─── DATASET EXCERPT ───

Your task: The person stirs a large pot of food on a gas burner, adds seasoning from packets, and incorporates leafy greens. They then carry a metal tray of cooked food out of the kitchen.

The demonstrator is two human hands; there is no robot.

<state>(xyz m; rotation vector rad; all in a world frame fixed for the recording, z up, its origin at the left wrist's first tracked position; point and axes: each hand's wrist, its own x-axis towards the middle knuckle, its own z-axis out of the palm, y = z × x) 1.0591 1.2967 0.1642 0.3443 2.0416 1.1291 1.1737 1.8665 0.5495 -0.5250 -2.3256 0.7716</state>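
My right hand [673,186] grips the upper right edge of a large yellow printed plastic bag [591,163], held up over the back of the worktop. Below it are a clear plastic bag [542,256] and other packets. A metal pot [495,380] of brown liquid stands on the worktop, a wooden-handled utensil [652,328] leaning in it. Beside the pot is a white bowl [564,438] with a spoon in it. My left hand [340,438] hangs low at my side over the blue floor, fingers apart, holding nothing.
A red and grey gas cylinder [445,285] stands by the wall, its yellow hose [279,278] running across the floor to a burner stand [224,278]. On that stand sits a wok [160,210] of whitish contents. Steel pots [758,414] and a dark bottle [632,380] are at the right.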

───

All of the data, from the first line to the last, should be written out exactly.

* **WORKED SOLUTION**
Your task: The person stirs a large pot of food on a gas burner, adds seasoning from packets, and incorporates leafy greens. They then carry a metal tray of cooked food out of the kitchen.

The demonstrator is two human hands; there is no robot.

<state>(xyz m; rotation vector rad; all in a world frame fixed for the recording, z up, its origin at the left wrist's first tracked position; point and axes: each hand's wrist, its own x-axis towards the middle knuckle, its own z-axis out of the palm, y = z × x) 1.0591 1.2967 0.1642 0.3443 2.0416 1.1291 1.1737 1.8665 0.5495 -0.5250 -2.3256 0.7716</state>
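My right hand [673,186] grips the upper right edge of a large yellow printed plastic bag [591,163], held up over the back of the worktop. Below it are a clear plastic bag [542,256] and other packets. A metal pot [495,380] of brown liquid stands on the worktop, a wooden-handled utensil [652,328] leaning in it. Beside the pot is a white bowl [564,438] with a spoon in it. My left hand [340,438] hangs low at my side over the blue floor, fingers apart, holding nothing.
A red and grey gas cylinder [445,285] stands by the wall, its yellow hose [279,278] running across the floor to a burner stand [224,278]. On that stand sits a wok [160,210] of whitish contents. Steel pots [758,414] and a dark bottle [632,380] are at the right.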

The output above is complete.